Here, we return to a kind of autobiography. When talking about the differences between filmmaking and artmaking, she says: “Filmmaking is a different world; it’s more about fronting to get something made, keeping the focus practical and the story succinct enough for a one-sentence pitch if you need it. Artspeak is the total opposite of that.” Yet al-Maria speaks both languages, and in Virgin with a Memory her potent reflections on being a woman, artist and filmmaker enable this interchangeability.

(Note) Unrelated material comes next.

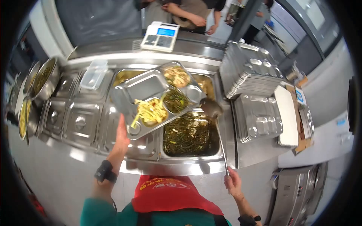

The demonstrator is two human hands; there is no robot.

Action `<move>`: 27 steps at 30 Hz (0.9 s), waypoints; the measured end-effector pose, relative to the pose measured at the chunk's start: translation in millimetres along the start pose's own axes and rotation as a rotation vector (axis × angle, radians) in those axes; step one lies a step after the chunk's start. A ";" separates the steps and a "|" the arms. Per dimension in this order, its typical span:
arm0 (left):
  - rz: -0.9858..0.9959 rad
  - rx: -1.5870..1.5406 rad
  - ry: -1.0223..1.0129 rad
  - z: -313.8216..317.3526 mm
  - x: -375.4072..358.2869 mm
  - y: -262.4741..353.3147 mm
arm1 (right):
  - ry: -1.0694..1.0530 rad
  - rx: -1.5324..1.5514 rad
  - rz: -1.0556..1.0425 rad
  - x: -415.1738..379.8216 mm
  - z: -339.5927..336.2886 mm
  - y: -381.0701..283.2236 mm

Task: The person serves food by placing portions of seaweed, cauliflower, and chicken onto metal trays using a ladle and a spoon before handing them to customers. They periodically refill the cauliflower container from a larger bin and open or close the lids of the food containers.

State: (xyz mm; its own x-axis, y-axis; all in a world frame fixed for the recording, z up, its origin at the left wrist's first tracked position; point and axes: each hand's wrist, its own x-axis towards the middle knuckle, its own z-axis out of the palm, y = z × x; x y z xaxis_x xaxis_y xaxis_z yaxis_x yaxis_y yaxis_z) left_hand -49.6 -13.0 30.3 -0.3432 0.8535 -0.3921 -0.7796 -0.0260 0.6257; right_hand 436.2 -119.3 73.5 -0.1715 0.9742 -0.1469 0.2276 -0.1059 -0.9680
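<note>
My left hand (122,135) is closed on the near left edge of a steel compartment tray (147,86), tilted above the counter. Pale yellow strips of food (151,110), dark green cut vegetables (175,101) and a light, chunky dish (176,77) sit in separate compartments, while the large one is bare. My right hand (233,181) grips the long handle of a ladle (211,108), whose bowl is right beside the tray's right edge. Below the bowl, a deep steel pan (190,156) contains more dark green vegetables (186,136).
Stacked compartment trays (252,71) stand at the right, with a lower stack (259,118) nearer me. Lidded pans (80,122) line the left, under a clear plastic container (94,74). Steel bowls (47,79) crowd the far left. Behind a device with a blue screen (160,36) stand people (192,17).
</note>
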 end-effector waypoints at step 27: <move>0.440 0.046 -0.228 289.3 179.9 93.5 | 0.125 -1.043 -0.473 189.4 -267.5 -37.4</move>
State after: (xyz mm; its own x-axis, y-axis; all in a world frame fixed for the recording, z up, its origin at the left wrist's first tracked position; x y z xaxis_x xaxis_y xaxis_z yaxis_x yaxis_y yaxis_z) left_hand -32.7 288.7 213.4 -0.5073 0.8589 0.0700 -0.5608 -0.3907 0.7299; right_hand 651.6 122.5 136.3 -0.3683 0.8917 0.2630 0.8580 0.4350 -0.2733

This approach allows for a reflection expressed in The Watchers No. 1–5 (2014), a central piece in the exhibition, depicting five men who represent Beretta’s villains caught in an “eternal vigil.” On the piece, al-Maria says: “It’s a way of turning a spotlight on that hair-raising feeling of being in a Panopticon of our own making,” because, quoting al-Maria again: “Sometimes ‘the making of’ is better than the movie.”